Over a million developers have joined DZone.
{{announcement.body}}
{{announcement.title}}

Finding direct/transitive Reports in SQL and Neo4j’s Cypher

DZone's Guide to

Finding direct/transitive Reports in SQL and Neo4j’s Cypher

How to use the Northwind dataset and explore it using PostgreSQL and Cypher.

· Database Zone
Free Resource

Learn how to create flexible schemas in a relational database using SQL for JSON.

Every few months we run a relational to graph meetup at the Neo London office where we go through how to take your data from a relational database and into the graph.
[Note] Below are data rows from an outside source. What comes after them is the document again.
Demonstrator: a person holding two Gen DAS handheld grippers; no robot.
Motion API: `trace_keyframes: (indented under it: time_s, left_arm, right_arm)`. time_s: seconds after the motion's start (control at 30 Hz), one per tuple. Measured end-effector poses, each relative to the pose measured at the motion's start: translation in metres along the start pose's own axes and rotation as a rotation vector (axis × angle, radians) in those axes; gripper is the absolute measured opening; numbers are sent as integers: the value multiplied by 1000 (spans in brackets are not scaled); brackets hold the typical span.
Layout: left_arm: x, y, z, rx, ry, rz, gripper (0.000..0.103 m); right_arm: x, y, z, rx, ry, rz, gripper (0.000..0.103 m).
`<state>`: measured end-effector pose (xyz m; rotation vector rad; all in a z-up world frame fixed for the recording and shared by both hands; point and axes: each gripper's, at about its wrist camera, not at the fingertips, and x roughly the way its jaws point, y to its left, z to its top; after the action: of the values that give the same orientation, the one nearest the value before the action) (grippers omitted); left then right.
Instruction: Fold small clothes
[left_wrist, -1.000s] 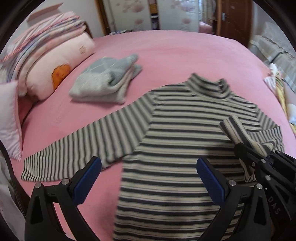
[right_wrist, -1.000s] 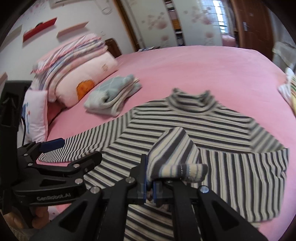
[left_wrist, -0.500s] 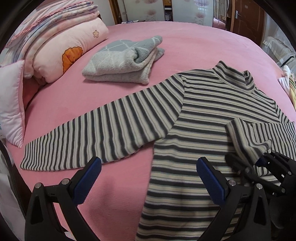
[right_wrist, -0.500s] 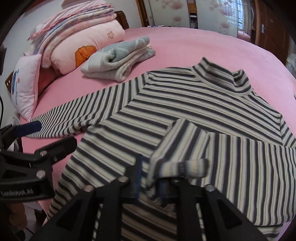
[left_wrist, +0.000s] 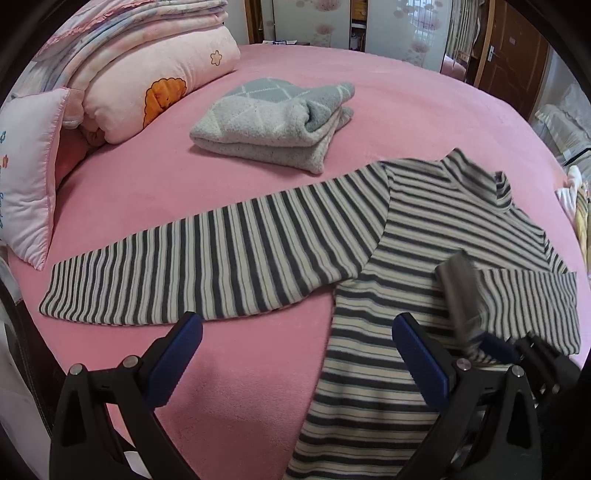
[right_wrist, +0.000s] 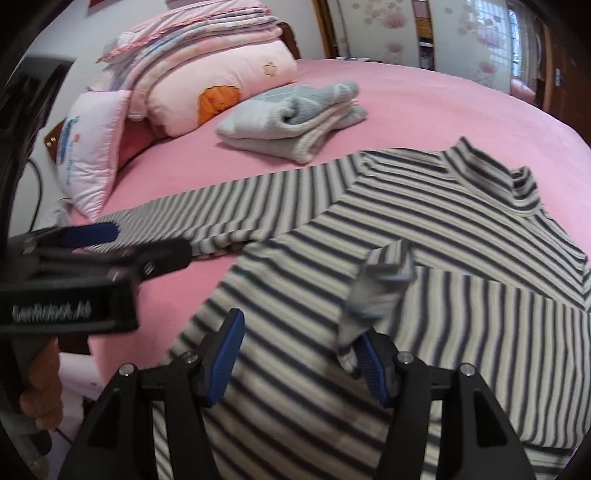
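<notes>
A grey-and-cream striped long-sleeved turtleneck top (left_wrist: 436, 229) lies flat on the pink bedspread (left_wrist: 388, 103), its one sleeve stretched out straight toward the pillows and the other folded across the chest. The cuff of that folded sleeve (right_wrist: 380, 291) is blurred; it stands up just beside the right gripper (right_wrist: 299, 354), touching the inner face of one blue pad, but whether it still clings there is hard to make out. That gripper's jaws are opening, with the pads spread and nothing pinched between them. The left gripper (left_wrist: 295, 354) hangs over the bed with its jaws wide apart and empty, one finger above bare bedspread, the other above the shirt body. The shirt's hem is cut off by the lower picture edge. Behind it sit a folded grey fleece garment with a diamond pattern (left_wrist: 273, 118), a rolled pink blanket with an orange motif (left_wrist: 155, 85) and a white pillow (left_wrist: 26, 192), partly out of frame.
</notes>
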<state>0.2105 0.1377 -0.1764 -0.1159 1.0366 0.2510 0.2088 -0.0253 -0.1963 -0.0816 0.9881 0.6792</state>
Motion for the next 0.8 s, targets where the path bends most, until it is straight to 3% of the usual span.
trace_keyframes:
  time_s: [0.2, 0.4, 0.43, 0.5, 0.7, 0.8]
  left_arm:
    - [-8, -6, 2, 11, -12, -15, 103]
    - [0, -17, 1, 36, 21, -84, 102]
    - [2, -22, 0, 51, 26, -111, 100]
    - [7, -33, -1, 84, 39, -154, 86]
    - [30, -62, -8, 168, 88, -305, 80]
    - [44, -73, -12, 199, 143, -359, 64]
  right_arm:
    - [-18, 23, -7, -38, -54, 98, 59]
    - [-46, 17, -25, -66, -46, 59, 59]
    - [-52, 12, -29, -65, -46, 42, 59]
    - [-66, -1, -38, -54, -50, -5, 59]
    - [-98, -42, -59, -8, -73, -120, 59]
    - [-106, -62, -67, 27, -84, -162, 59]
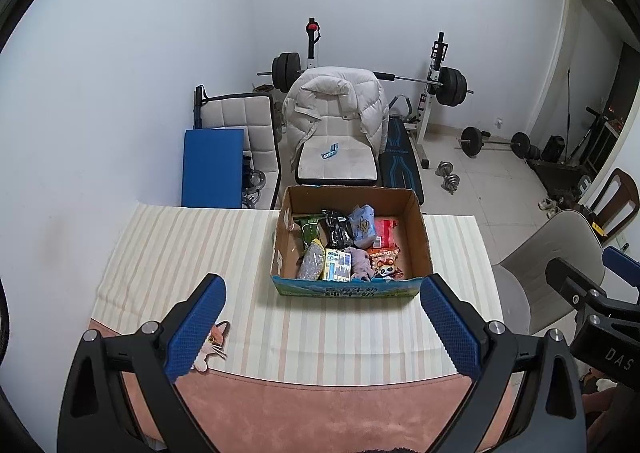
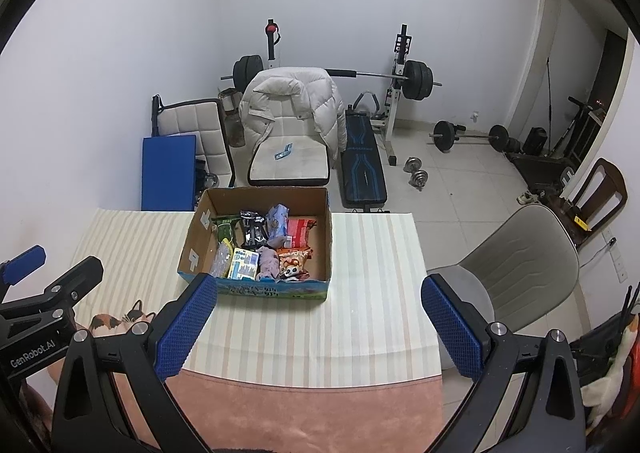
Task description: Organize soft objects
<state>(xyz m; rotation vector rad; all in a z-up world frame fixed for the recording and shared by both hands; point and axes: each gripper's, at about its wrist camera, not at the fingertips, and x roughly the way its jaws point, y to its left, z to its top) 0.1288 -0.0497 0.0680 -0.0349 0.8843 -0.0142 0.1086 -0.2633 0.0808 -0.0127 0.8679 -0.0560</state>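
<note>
- Left wrist view: one cardboard box (image 1: pixel 418 237) on the striped tablecloth (image 1: pixel 192 253) holds about nine soft packets; the left gripper (image 1: pixel 322 317) hovers before it, spread wide, empty.
- Right wrist view: the same box (image 2: pixel 324 237); the right gripper (image 2: pixel 319 317) hovers wide apart, gripping nothing.
</note>
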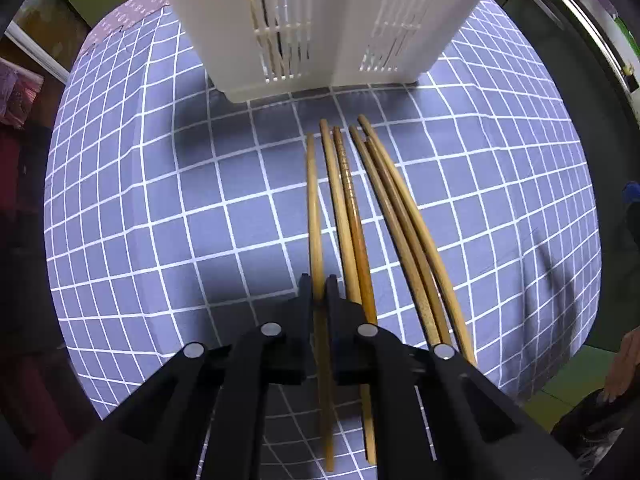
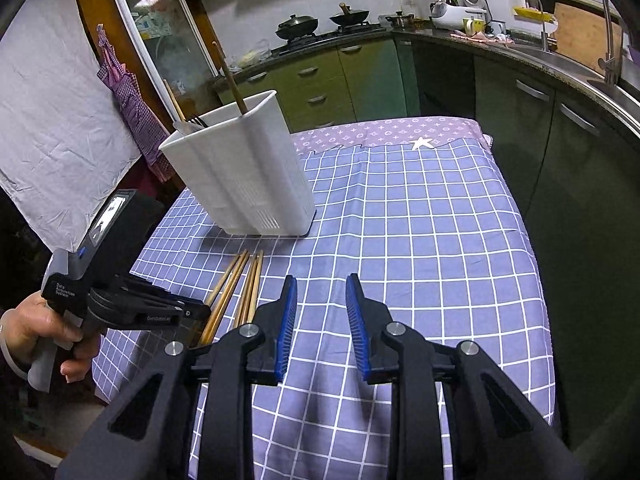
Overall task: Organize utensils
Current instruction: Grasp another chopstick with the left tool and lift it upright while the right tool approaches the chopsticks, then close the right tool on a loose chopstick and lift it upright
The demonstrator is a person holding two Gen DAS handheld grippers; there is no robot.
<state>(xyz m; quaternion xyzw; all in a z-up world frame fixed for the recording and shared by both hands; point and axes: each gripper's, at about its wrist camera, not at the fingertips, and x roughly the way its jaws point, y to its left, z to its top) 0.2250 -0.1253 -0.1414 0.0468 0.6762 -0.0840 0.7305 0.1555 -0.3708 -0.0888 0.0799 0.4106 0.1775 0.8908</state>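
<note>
Several wooden chopsticks (image 1: 360,220) lie side by side on the blue checked tablecloth (image 1: 160,220), their tips toward a white slotted utensil holder (image 1: 320,20). My left gripper (image 1: 319,284) points down at them and is shut on the leftmost chopstick (image 1: 314,208), which runs between its black fingers. In the right wrist view the holder (image 2: 240,168) stands at the cloth's far left with a dark chopstick (image 2: 232,80), a pale one and a fork inside. My right gripper (image 2: 320,284) hovers open over bare cloth, right of the chopsticks (image 2: 244,280), nothing between its blue pads.
A person's hand (image 2: 40,324) holds the left gripper's handle at the table's left edge. Green kitchen cabinets (image 2: 440,80) and a stove with woks (image 2: 320,24) stand behind the table. A white sheet (image 2: 52,120) hangs at the left. Open cloth lies right of the holder.
</note>
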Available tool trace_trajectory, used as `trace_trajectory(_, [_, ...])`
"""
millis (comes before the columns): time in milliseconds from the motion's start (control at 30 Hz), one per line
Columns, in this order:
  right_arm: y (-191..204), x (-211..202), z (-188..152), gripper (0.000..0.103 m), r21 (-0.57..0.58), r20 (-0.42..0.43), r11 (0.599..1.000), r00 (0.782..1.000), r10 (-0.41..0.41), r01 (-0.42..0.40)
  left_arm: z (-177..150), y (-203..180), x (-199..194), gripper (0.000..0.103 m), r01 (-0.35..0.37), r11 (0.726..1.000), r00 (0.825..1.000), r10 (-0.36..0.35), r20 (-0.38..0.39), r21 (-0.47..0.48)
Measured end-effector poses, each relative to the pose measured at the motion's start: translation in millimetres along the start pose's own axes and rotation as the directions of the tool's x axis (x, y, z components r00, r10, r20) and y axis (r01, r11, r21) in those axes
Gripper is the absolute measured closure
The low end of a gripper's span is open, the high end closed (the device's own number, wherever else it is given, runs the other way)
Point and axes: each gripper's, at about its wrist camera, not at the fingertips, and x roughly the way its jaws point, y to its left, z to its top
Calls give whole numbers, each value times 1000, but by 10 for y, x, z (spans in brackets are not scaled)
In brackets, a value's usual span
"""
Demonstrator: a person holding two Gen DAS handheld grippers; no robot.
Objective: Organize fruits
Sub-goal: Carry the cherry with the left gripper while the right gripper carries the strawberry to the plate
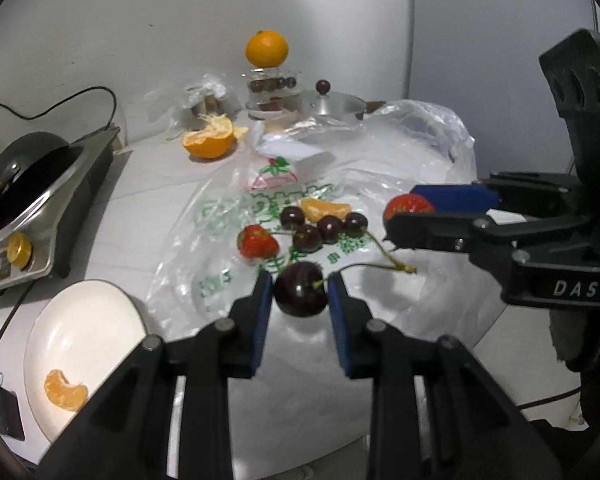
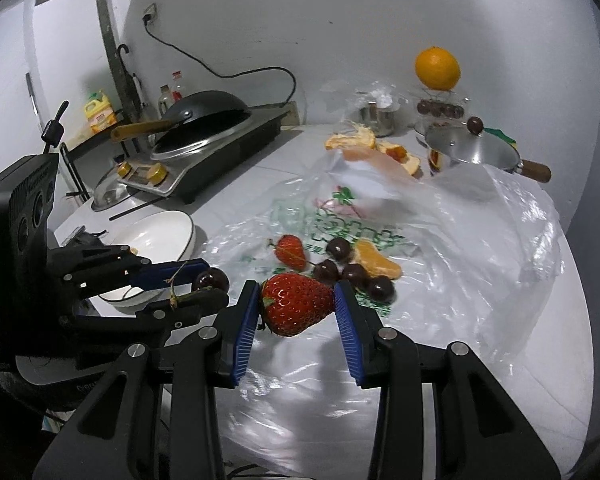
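Both grippers point(image 1: 300, 292) point(image 2: 296, 300) tilted downward, jaws clamped.

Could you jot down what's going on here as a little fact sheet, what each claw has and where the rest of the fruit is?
left claw: shut on a dark cherry, stem attached
right claw: shut on a strawberry
white plate: holds one orange segment
plastic bag: spread on the table; on it lie four cherries, a second strawberry and another orange segment
whole orange: atop a glass container at the back
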Motion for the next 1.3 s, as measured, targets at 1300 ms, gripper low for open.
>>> trace_trajectory(1300, [1360,552,265,63,-180,-81,980,994,69,-83,-679,1323,-663,74,-105,973,991,120,63,-205])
We use the Northwind dataset which often comes as a demo dataset on relational databases and come up with some queries which seem graph in nature.

My favourite query is one which finds out how employees are organized and who reports to whom. I thought it’d be quite interesting to see what it would look like in PostgreSQL as well, just for fun.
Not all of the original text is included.